WHAT IS BEING ASKED =
Write out the whole listing again, exactly.

SOURCE DATA =
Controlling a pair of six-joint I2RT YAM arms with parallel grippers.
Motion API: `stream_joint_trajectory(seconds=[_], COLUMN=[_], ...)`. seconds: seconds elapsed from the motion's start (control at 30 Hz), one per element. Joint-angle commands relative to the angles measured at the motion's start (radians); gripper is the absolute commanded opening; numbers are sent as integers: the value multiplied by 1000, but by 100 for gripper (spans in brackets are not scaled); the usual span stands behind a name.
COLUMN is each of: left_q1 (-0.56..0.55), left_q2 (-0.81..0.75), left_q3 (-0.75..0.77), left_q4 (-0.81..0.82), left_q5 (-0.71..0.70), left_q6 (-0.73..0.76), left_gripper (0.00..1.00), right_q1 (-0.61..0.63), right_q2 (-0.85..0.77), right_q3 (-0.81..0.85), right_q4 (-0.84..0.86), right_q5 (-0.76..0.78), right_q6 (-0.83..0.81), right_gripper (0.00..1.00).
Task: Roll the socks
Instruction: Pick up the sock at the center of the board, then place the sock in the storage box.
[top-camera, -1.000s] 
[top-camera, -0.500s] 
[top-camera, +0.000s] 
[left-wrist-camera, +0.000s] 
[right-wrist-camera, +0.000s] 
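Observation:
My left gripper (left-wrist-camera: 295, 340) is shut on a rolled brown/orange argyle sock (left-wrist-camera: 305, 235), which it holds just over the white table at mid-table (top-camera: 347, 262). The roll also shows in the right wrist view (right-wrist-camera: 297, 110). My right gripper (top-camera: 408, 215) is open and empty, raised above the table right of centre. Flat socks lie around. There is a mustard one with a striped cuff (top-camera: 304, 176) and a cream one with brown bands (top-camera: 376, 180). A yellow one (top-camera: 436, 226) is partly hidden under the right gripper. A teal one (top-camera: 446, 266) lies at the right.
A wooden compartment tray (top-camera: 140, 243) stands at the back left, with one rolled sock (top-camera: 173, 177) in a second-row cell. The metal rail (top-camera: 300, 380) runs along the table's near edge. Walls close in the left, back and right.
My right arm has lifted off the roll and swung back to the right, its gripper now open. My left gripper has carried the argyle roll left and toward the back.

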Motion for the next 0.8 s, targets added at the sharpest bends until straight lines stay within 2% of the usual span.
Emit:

OUTPUT BELOW =
Controlling a pair of six-joint I2RT YAM arms with parallel grippers.
Motion API: `stream_joint_trajectory(seconds=[_], COLUMN=[_], ...)`. seconds: seconds elapsed from the motion's start (control at 30 Hz), one per element. Joint-angle commands relative to the angles measured at the motion's start (radians); gripper is the absolute commanded opening; numbers are sent as integers: the value multiplied by 1000, but by 100 for gripper (spans in brackets are not scaled); the usual span stands behind a name.
COLUMN is each of: left_q1 (-0.56..0.55), left_q2 (-0.81..0.75), left_q3 (-0.75..0.77), left_q4 (-0.81..0.82), left_q5 (-0.71..0.70), left_q6 (-0.73..0.76), left_gripper (0.00..1.00), right_q1 (-0.61..0.63), right_q2 (-0.85..0.77), right_q3 (-0.81..0.85), right_q4 (-0.84..0.86), right_q5 (-0.76..0.78), right_q6 (-0.83..0.81), right_gripper (0.00..1.00).
Task: Roll the socks
Instruction: Pick up the sock at the center of the board, then place the sock in the storage box.
[top-camera, -1.000s] 
[top-camera, -0.500s] 
[top-camera, +0.000s] 
[left-wrist-camera, +0.000s] 
[right-wrist-camera, +0.000s] 
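Observation:
My left gripper (left-wrist-camera: 295, 340) is shut on a rolled brown/orange argyle sock (left-wrist-camera: 305, 235), which it holds just over the white table at mid-table (top-camera: 347, 262). The roll also shows in the right wrist view (right-wrist-camera: 297, 110). My right gripper (top-camera: 408, 215) is open and empty, raised above the table right of centre. Flat socks lie around. There is a mustard one with a striped cuff (top-camera: 304, 176) and a cream one with brown bands (top-camera: 376, 180). A yellow one (top-camera: 436, 226) is partly hidden under the right gripper. A teal one (top-camera: 446, 266) lies at the right.
A wooden compartment tray (top-camera: 140, 243) stands at the back left, with one rolled sock (top-camera: 173, 177) in a second-row cell. The metal rail (top-camera: 300, 380) runs along the table's near edge. Walls close in the left, back and right.
My right arm has lifted off the roll and swung back to the right, its gripper now open. My left gripper has carried the argyle roll left and toward the back.
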
Motion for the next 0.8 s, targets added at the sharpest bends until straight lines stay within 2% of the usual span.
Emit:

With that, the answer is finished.